World Economy

Brexit Spells Disaster for German City

German fishermen depend on access to UK herring.German fishermen depend on access to UK herring.

Brexit is making the German city of Bremen terrified of “red tape” as it relies so heavily on British exports, access to fishing waters and UK funding into the EU’s coffers, it has been revealed.

Although it is rarely discussed in Brussels or Berlin, the risk of the UK adopting an independent trade policy and becoming a fierce competitor with the EU is a cause for concern for the bloc’s most powerful states, Mailonline reported.

In Bremen “hard Brexit” is synonymous with economic disaster as the UK is the city’s third largest trading partner after the US and France. International affairs consultant at the Bremen Chamber of Commerce, Anja Markmann, claims businesses are bracing themselves for a nightmarish world of red tape after Brexit.

She said: “Companies are frightened of more bureaucracy concerning tariffs and taxes, which at the moment is very easy. They are really frightened of what could happen.”

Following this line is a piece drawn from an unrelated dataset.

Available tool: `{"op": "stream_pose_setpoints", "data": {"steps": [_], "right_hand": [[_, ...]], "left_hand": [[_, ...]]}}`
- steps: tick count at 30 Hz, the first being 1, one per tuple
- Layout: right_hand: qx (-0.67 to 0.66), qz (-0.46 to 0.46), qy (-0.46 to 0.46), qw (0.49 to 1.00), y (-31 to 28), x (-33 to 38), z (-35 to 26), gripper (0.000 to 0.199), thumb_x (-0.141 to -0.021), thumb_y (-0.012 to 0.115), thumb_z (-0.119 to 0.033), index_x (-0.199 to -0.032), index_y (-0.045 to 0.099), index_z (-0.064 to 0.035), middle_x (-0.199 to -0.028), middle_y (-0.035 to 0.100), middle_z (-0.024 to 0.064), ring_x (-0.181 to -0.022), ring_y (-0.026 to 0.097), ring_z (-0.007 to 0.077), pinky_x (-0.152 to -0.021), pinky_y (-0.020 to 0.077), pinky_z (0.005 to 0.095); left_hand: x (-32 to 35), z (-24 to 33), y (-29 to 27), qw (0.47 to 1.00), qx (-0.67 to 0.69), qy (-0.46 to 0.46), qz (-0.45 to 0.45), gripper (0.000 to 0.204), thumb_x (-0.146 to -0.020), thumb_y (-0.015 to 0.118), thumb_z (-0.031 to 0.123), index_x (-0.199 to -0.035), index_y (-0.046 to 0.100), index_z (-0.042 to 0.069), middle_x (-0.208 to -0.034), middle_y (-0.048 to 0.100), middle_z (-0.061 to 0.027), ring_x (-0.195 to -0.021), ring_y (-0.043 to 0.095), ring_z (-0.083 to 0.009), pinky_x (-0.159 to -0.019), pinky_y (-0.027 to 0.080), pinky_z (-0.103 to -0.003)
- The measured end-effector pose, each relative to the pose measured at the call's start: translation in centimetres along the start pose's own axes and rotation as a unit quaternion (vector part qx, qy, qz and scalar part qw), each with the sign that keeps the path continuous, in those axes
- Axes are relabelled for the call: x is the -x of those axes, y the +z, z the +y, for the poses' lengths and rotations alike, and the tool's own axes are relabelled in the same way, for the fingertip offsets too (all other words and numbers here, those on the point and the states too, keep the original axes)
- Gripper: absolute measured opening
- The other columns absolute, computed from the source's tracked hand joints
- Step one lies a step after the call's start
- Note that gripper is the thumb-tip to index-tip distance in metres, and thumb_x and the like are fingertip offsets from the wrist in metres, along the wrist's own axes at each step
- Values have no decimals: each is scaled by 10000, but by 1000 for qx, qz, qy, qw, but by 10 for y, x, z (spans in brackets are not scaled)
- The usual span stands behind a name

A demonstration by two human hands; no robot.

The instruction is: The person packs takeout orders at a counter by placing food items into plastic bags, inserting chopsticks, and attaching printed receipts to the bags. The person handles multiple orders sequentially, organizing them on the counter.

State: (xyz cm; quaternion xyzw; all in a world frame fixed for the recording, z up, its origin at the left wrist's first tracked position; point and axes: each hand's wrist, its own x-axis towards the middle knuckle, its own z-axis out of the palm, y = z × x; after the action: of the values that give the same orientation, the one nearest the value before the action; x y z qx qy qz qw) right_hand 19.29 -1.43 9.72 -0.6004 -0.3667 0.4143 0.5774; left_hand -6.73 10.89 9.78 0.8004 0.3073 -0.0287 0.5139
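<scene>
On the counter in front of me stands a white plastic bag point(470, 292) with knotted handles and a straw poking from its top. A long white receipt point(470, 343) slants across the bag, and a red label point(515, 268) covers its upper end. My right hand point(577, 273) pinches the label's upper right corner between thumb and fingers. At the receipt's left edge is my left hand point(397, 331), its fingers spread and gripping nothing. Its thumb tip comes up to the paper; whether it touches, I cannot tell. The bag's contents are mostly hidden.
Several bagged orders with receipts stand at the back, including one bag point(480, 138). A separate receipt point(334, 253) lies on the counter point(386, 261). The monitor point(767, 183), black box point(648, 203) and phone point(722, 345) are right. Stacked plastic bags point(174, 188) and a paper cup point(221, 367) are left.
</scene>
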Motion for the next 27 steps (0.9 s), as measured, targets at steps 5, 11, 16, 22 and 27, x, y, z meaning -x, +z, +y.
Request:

Markmann also warned the UK’s plan to strike free trade deals with the US and Japan might threaten the city’s attractiveness to foreign investors. She added: “If Great Britain has got its free trade agreement with Japan, and we’ve got one with the European Union, that could be a problem if more trade is going from Japan to Great Britain. “The competition is already very high.”

“It could be a big problem, though it will be a long time for Great Britain to sign all these trade agreements bilaterally, I think. We will see what happens.”

Bremen’s harbor is also a gateway to rich supplies of fish in UK waters with one trawling company, Doggerbank Seefischerei, catching around 60,000 tons of herring each year.

With the UK due to leave the EU’s Common Fisheries Policy, which allows Germany and other EU states access to British waters, some fishermen face the prospect of empty nets.

Head of Doggerbank Seefischerei Dr Uwe Richter said: “I am thinking about Brexit all the time. “We need entry to British waters and we need future management of the British stocks. That’s our main problem with Brexit, that we could lose our fishing grounds in the British zones. We could go into Norwegian waters but that area is very small, if all ships had to go for herring there, it would be chaos.”

He warned the livelihoods of some German fishermen depended on having access to UK herring and they were counting on German Chancellor Angela Merkel to ensure it continued.